# The problem:
Output only the lines below that start at the line containing "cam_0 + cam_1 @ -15" and end at the line containing "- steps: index", with both ends kept.

# Data records:
********
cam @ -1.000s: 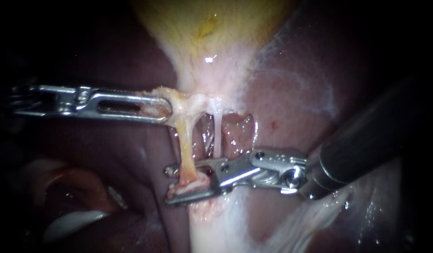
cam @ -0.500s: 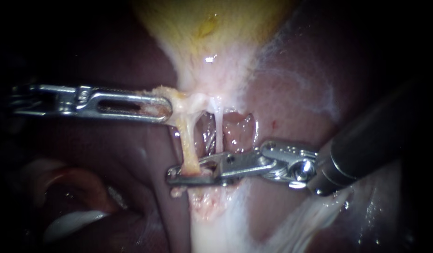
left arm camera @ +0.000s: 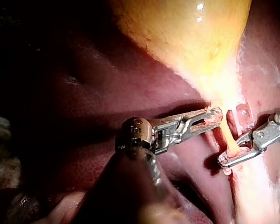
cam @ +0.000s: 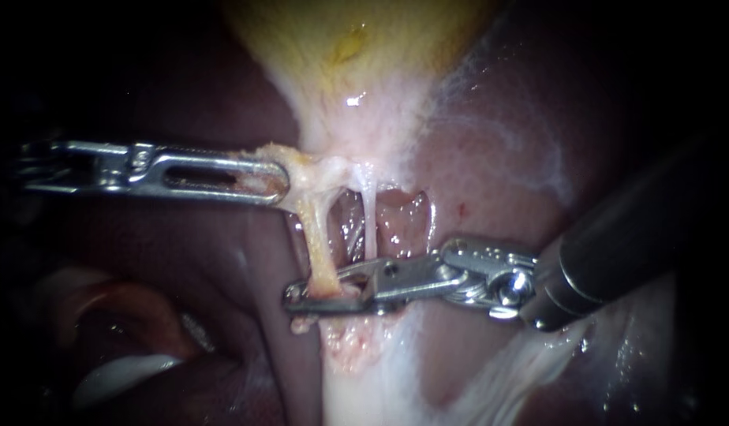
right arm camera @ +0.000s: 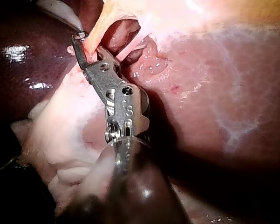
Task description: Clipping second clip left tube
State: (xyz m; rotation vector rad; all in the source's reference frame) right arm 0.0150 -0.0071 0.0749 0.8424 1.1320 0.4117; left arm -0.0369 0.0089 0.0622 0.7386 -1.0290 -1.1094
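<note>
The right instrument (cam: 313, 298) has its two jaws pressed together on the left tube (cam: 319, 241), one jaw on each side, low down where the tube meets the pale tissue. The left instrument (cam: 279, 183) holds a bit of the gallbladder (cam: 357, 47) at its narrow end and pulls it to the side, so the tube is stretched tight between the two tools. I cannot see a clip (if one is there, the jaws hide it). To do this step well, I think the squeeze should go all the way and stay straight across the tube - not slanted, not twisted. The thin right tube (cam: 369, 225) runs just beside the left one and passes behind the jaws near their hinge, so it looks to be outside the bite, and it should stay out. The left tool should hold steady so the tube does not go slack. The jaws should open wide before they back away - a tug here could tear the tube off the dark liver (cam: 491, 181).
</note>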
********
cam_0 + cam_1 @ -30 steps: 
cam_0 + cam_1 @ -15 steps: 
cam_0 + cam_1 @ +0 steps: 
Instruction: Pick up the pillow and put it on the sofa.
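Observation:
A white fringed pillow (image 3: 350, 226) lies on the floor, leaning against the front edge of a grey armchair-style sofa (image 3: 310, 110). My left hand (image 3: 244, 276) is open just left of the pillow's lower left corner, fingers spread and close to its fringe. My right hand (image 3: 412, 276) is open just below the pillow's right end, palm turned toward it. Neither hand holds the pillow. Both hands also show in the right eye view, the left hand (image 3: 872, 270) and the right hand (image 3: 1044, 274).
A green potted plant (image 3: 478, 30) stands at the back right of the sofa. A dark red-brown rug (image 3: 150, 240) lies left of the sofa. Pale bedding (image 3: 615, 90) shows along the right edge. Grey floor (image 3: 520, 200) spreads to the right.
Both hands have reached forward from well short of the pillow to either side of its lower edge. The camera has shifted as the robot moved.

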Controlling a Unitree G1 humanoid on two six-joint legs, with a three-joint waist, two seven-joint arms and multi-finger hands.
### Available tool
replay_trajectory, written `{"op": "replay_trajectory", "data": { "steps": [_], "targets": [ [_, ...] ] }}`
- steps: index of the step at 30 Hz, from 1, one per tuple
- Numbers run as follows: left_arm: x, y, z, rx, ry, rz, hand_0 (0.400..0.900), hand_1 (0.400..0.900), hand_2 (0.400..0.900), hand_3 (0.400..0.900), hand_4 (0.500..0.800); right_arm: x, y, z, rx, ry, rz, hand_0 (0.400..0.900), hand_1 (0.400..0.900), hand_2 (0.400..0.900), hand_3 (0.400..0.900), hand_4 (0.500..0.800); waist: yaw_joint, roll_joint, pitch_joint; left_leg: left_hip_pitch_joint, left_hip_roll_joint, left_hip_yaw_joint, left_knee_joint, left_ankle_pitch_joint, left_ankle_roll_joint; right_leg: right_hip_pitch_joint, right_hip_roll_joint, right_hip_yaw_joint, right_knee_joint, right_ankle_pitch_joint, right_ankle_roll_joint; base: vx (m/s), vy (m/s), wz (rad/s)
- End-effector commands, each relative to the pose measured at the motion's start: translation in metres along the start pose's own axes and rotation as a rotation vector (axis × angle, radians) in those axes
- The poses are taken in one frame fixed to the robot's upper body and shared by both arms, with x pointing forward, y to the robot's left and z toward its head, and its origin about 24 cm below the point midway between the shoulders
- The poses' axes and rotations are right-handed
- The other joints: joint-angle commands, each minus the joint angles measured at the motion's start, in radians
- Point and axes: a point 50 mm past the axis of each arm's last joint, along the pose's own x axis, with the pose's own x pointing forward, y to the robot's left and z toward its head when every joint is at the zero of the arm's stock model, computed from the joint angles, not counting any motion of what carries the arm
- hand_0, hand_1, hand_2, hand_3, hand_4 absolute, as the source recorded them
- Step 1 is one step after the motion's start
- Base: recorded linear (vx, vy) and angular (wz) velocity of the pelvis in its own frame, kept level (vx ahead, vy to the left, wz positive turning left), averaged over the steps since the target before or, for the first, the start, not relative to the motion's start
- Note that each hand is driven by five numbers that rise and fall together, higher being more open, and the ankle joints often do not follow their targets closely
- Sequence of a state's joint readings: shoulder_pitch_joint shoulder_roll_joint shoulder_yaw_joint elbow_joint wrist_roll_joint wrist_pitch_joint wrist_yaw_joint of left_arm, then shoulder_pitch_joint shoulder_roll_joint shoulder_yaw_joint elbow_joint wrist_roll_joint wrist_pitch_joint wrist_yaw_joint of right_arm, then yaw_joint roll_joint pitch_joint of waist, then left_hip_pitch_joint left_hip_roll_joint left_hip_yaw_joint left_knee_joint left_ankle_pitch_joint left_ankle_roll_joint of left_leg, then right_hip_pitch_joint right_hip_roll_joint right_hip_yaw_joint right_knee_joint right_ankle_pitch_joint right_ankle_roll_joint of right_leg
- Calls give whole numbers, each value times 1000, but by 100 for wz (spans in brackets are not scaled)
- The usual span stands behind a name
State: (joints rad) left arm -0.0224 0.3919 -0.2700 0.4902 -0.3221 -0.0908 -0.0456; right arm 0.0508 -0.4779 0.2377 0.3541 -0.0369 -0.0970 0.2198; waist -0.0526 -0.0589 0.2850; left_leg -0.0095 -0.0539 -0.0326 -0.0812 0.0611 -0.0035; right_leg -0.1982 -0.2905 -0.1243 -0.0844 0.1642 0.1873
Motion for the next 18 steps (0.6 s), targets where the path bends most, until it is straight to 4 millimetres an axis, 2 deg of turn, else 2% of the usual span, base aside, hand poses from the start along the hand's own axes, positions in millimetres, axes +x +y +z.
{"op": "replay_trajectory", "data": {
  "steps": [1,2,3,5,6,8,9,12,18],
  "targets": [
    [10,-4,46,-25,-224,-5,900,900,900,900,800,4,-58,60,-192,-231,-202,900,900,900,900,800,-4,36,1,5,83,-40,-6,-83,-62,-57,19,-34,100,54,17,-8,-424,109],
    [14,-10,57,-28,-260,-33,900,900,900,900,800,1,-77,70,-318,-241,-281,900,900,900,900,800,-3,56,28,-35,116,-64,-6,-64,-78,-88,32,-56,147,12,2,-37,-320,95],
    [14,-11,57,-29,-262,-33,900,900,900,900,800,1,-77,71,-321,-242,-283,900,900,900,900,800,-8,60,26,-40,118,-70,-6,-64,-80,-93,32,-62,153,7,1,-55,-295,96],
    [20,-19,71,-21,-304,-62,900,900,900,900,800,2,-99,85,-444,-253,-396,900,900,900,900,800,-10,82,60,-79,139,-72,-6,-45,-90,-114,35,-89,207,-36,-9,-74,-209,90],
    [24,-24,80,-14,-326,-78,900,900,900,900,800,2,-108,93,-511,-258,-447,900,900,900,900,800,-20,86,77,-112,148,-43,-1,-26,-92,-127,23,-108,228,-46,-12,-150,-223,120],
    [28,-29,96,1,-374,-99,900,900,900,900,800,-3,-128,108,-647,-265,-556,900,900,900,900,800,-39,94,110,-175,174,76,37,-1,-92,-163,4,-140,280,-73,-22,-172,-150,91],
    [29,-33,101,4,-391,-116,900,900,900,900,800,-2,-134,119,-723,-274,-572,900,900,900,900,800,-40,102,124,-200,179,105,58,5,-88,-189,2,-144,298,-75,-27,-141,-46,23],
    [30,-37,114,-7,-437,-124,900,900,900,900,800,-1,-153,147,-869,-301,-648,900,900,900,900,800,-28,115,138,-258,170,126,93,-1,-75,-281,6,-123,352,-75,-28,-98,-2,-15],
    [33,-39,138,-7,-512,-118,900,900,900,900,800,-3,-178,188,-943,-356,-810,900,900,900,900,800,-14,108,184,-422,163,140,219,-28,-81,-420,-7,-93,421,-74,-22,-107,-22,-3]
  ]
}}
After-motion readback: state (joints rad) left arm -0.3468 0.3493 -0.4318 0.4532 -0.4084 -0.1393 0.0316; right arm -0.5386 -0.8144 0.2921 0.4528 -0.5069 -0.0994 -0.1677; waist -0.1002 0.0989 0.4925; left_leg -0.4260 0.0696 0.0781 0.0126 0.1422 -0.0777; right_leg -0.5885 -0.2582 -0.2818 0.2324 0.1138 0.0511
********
# Solution to this task:
cam_0 + cam_1 @ -15 steps: 
cam_0 + cam_1 @ +0 steps: 
Instruction: Pick up the pillow and put it on the sofa.
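Observation:
A white fringed pillow (image 3: 350, 226) lies on the floor, leaning against the front edge of a grey armchair-style sofa (image 3: 310, 110). My left hand (image 3: 244, 276) is open just left of the pillow's lower left corner, fingers spread and close to its fringe. My right hand (image 3: 412, 276) is open just below the pillow's right end, palm turned toward it. Neither hand holds the pillow. Both hands also show in the right eye view, the left hand (image 3: 872, 270) and the right hand (image 3: 1044, 274).
A green potted plant (image 3: 478, 30) stands at the back right of the sofa. A dark red-brown rug (image 3: 150, 240) lies left of the sofa. Pale bedding (image 3: 615, 90) shows along the right edge. Grey floor (image 3: 520, 200) spreads to the right.
Both hands have reached forward from well short of the pillow to either side of its lower edge. The camera has shifted as the robot moved.
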
Controlling a Unitree G1 humanoid on two six-joint legs, with a three-joint waist, two seven-joint arms and multi-finger hands.
### Available tool
replay_trajectory, written `{"op": "replay_trajectory", "data": { "steps": [_], "targets": [ [_, ...] ] }}`
- steps: index of the step at 30 Hz, from 1, one per tuple

Work on the exercise is now concluded.